Barbados and its regional neighbours step up Ebola response
The controversial isolation unit at Enmore is now ready to accept patients, but it will deal with Ebola cases only.
The Ministry of Health made the announcement this afternoon as Acting Minister of Health Donville Inniss disclosed that the Pan American Health Organization (PAHO) was helping Barbados to finalize its action plan for the deadly virus. At the same time, Prime Minister Freundel Stuart was preparing to meet in Trinidad and Tobago with his Caribbean Community (CARICOM) counterparts on a regional Ebola response.
In a statement issued via the Barbados Government Information Service, the Permanent Secretary in the Ministry of Health Tennyson Springer said a dedicated staff of about 40 people from the Ministry, as well as other agencies, was in place.
The Enmore facility, located on Collymore Rock St Michael, had initially been identified as an infectious disease isolation unit.

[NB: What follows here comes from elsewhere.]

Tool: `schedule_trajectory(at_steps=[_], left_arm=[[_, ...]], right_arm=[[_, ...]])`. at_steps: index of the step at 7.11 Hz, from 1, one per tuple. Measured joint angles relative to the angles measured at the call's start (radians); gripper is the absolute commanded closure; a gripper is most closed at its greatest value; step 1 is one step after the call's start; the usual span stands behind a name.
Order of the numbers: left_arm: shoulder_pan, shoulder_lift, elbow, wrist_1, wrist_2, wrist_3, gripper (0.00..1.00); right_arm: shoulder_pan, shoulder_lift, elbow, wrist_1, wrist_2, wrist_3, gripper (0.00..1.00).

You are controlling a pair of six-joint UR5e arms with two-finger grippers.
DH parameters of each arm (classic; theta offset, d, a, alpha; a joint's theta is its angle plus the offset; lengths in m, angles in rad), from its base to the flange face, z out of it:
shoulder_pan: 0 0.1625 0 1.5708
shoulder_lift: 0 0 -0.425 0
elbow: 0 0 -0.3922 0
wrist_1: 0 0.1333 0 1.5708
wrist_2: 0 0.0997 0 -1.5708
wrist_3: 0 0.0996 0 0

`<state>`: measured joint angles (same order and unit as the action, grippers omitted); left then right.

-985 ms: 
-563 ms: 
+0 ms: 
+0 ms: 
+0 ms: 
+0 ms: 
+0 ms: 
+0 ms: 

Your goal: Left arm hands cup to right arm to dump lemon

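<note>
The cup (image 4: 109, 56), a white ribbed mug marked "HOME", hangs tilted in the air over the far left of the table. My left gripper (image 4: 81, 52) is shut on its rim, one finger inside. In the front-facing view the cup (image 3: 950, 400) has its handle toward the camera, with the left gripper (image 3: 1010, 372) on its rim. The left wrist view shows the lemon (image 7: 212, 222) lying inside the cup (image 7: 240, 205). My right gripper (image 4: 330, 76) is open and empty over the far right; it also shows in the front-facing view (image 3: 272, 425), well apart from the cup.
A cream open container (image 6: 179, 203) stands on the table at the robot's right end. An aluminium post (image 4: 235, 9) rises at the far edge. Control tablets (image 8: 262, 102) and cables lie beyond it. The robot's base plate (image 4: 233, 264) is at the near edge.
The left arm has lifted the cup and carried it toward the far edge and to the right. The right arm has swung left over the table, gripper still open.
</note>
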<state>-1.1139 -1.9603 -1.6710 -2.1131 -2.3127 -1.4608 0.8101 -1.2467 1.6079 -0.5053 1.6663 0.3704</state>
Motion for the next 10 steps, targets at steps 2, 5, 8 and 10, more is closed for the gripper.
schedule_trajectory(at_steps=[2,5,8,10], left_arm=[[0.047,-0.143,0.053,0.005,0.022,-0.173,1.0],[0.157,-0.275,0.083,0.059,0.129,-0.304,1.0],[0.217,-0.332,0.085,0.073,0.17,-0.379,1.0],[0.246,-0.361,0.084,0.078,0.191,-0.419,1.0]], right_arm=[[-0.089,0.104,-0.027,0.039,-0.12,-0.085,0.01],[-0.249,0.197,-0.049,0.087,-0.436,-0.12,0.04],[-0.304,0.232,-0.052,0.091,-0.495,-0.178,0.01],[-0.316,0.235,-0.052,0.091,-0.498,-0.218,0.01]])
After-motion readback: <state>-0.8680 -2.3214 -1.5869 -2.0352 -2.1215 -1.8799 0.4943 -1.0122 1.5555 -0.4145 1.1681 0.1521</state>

However, Springer said a decision had since been taken that no one with infectious, airborne illnesses would be treated there.

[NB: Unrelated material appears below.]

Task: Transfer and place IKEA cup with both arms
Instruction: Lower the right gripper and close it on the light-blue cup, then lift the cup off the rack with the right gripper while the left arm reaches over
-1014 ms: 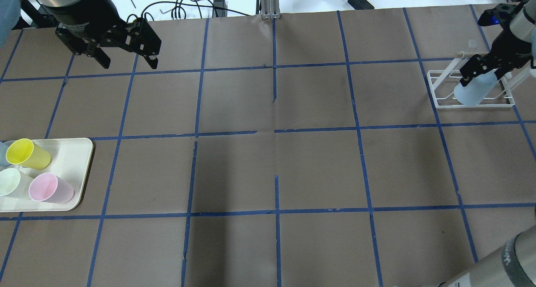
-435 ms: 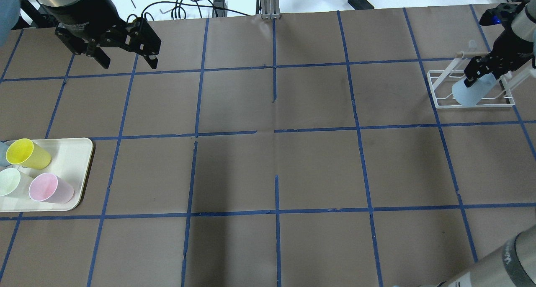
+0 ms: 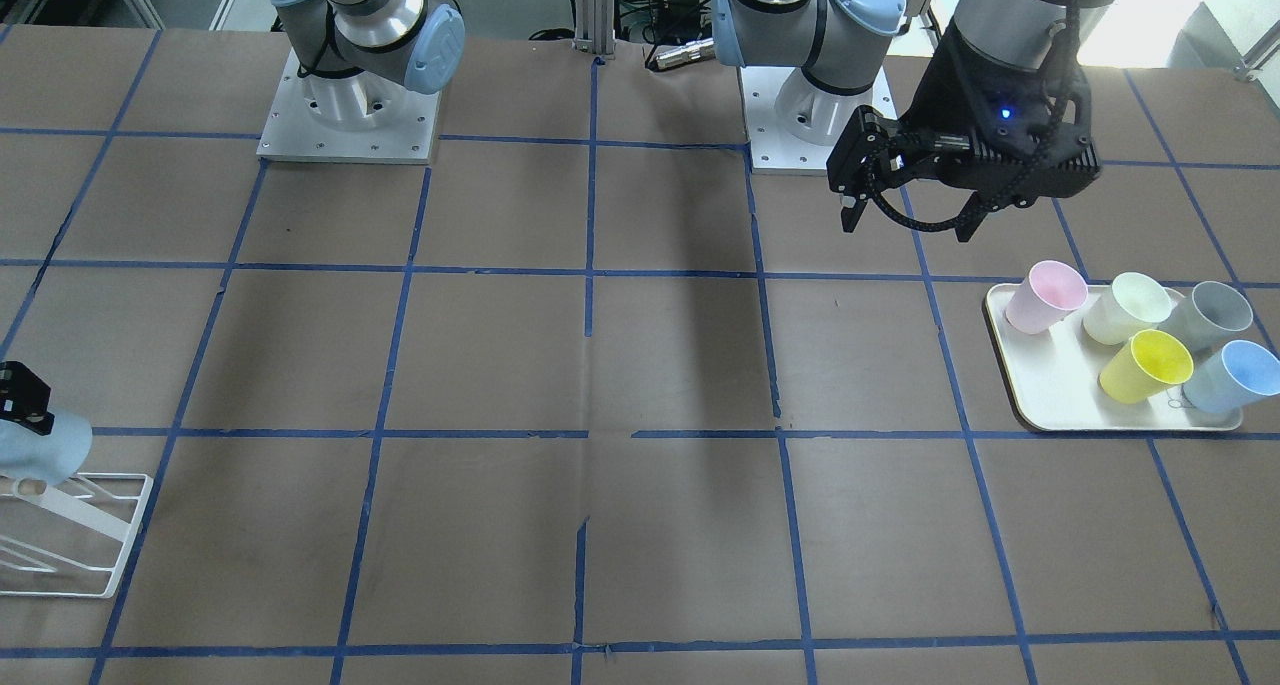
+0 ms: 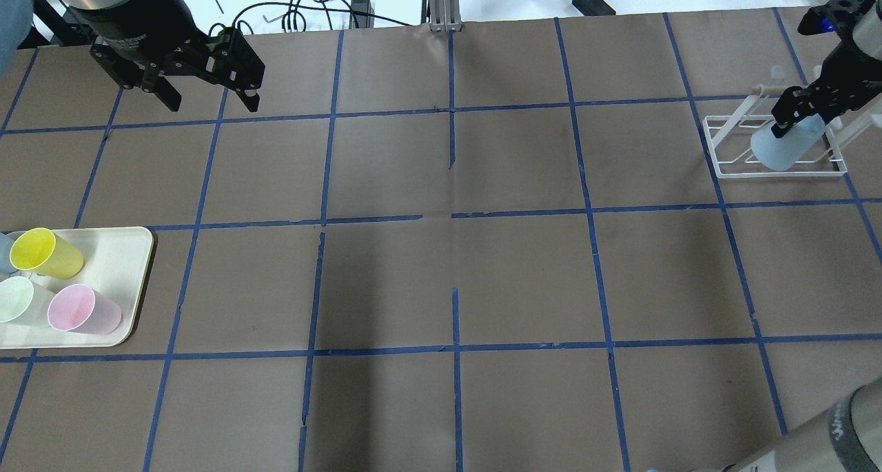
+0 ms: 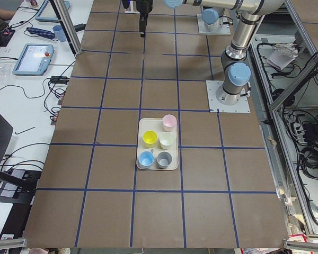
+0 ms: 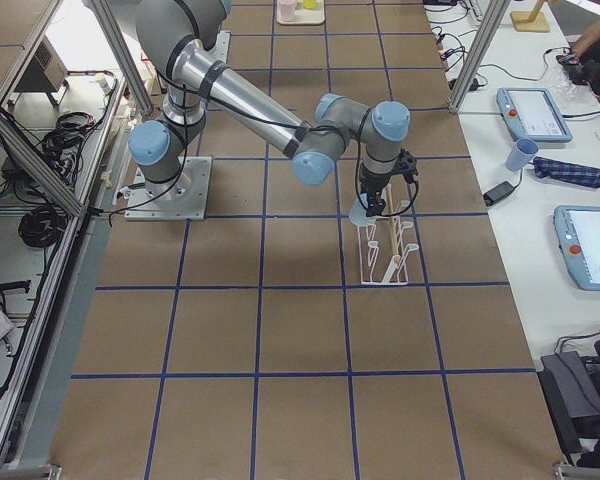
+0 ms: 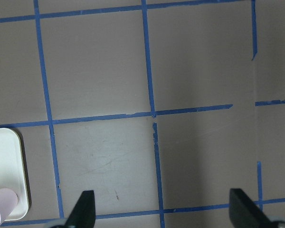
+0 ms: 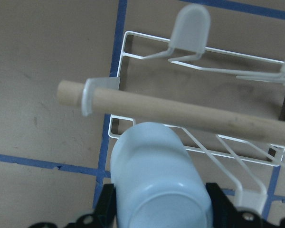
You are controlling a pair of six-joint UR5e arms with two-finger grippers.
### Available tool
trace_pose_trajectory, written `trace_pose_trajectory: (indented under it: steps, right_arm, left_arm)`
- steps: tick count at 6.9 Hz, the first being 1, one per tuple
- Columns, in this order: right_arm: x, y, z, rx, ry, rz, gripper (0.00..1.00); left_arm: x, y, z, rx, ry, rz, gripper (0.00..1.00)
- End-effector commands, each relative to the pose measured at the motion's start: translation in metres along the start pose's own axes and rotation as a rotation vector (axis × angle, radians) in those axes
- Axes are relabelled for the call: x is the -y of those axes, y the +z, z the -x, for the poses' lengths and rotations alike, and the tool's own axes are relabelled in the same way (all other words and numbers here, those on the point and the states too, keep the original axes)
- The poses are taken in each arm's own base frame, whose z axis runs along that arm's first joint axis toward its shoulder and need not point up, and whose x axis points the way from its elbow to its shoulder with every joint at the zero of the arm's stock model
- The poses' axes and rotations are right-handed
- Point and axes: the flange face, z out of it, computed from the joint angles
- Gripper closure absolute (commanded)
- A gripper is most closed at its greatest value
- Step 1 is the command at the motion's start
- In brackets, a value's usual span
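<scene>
The IKEA cup (image 4: 782,149), pale sky-blue, is tilted over the white wire rack (image 4: 730,170) at the table's far right. My right gripper (image 4: 801,111) is shut on it. In the right wrist view the cup (image 8: 154,175) sits between the fingers (image 8: 103,205), just below the rack's wooden dowel (image 8: 190,110). The cup also shows in the front-facing view (image 3: 42,447) and in the exterior right view (image 6: 364,208). My left gripper (image 4: 207,101) is open and empty, high over the far left of the table; it also shows in the front-facing view (image 3: 908,223).
A cream tray (image 3: 1040,410) at the table's left holds a second sky-blue cup (image 3: 1235,375), a grey-blue cup (image 3: 1212,310), a yellow cup (image 3: 1150,365), a pale green cup (image 3: 1125,305) and a pink cup (image 3: 1045,295), all lying tilted. Blue tape grids the brown table.
My right gripper has shifted a little right and away with the cup, which now sits slightly further into the rack. The left arm has barely moved.
</scene>
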Motion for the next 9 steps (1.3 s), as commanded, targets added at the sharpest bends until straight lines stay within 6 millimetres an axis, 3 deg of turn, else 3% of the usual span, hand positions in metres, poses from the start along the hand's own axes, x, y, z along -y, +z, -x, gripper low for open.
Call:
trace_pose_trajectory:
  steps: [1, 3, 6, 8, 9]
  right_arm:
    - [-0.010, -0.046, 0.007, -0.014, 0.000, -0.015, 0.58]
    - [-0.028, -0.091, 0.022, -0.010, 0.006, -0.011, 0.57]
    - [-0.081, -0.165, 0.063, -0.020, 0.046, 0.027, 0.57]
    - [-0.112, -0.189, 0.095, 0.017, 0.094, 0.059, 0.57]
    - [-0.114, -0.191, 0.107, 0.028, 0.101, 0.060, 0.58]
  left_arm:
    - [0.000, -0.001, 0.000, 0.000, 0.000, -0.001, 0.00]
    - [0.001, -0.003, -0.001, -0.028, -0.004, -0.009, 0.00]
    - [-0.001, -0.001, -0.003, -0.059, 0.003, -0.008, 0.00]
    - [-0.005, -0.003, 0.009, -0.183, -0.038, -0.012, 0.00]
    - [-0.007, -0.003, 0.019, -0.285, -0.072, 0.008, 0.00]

The move comes on the heels of concerns from parents of students attending the next-door Ursuline Convent School about the possible health threat.
They had called for the unit to be relocated to a remote area.
However, Springer said based on information received from technocrats “it would not be advisable to locate such an intensive care unit in a remote location”.
He added that the Ministry sought to address all the concerns raised by the public and would continue to review its options for the long-term.
“ . . . This would include a re-look at the Queen Elizabeth Hospital and where an isolation unit could be placed within a reorganized hospital facility,” the statement said.
The decision not to treat infectious cases at Enmore has not pacified a group lobbying for the unit’s relocation.
Today, several parents posted their dissatisfaction on the Move the Isolation Unit at Enmore, Barbados Facebook page, saying the decision offered no comfort.
“Whether or not it will be used for Ebola only it should still be moved,” one wrote.
“Are we really buying this?” another asked.
One parent wrote sarcastically: “That makes me feel so much better now I could just sit back and relax. Just one deadly disease next door to my child instead of a plethora of different ones.
“It’s also ‘temporary’, not the long-term solution. Once again ‘whew!’ Too bad Ebola isn’t ‘temporarily’ infectious and doesn’t ‘temporarily’ kill you.”
A plan of action for dealing with Ebola, Minister Inniss disclosed today, was being finalized with the assistance of PAHO.
He said the Ministry had been developing protocols to prepare for and respond to the disease that has claimed thousands of lives in West Africa.
So far Barbados has not reported any cases of Ebola, but Inniss said, “the Ministry . . . is pleased to be a part of the intersectoral committee, which is comprised of representatives from all of the key services, which would be required to respond to an outbreak scenario”.
“This committee has been working to develop a plan of action which will guide the country’s response in the event of an importation of a case of Ebola. In this effort, we will benefit from the technical assistance of PAHO, including advisors from the Washington office who will be assisting in an analysis of our plan and an evaluation of protocols and our state of readiness in core health, infection control, clinical management, surveillance, laboratory and intersectoral coordination for emergencies and disasters.”
Inniss added that the private sector was assisting in the development of the protocols.
“This will ensure that all sectors and agencies have developed plans and are prepared to respond when and if required to do so,” he explained.
Inniss made the disclosures as he addressed the opening of a regional emergency risk communication workshop for Caribbean countries at the Crane Resort today.
The three-day workshop came as CARICOM leaders attended an urgent meeting in Port-of-Spain to discuss challenging health issues, including Ebola and the mosquito-borne Chikungunya, a mostly non-fatal but debilitating illness that is affecting communities all across the region.
The meeting got underway this afternoon with CARICOM Chairman Gaston Browne, the prime minister of Antigua and Barbuda, and Secretary General Irwin LaRocque calling for harmonised positions to shield the region from Ebola.
In her remarks, host Prime Minister Kamla Persad-Bissessar pointed out that although individual member states had taken steps to stave off the virus, the region could “do much better together” and needed to identify strategic measures.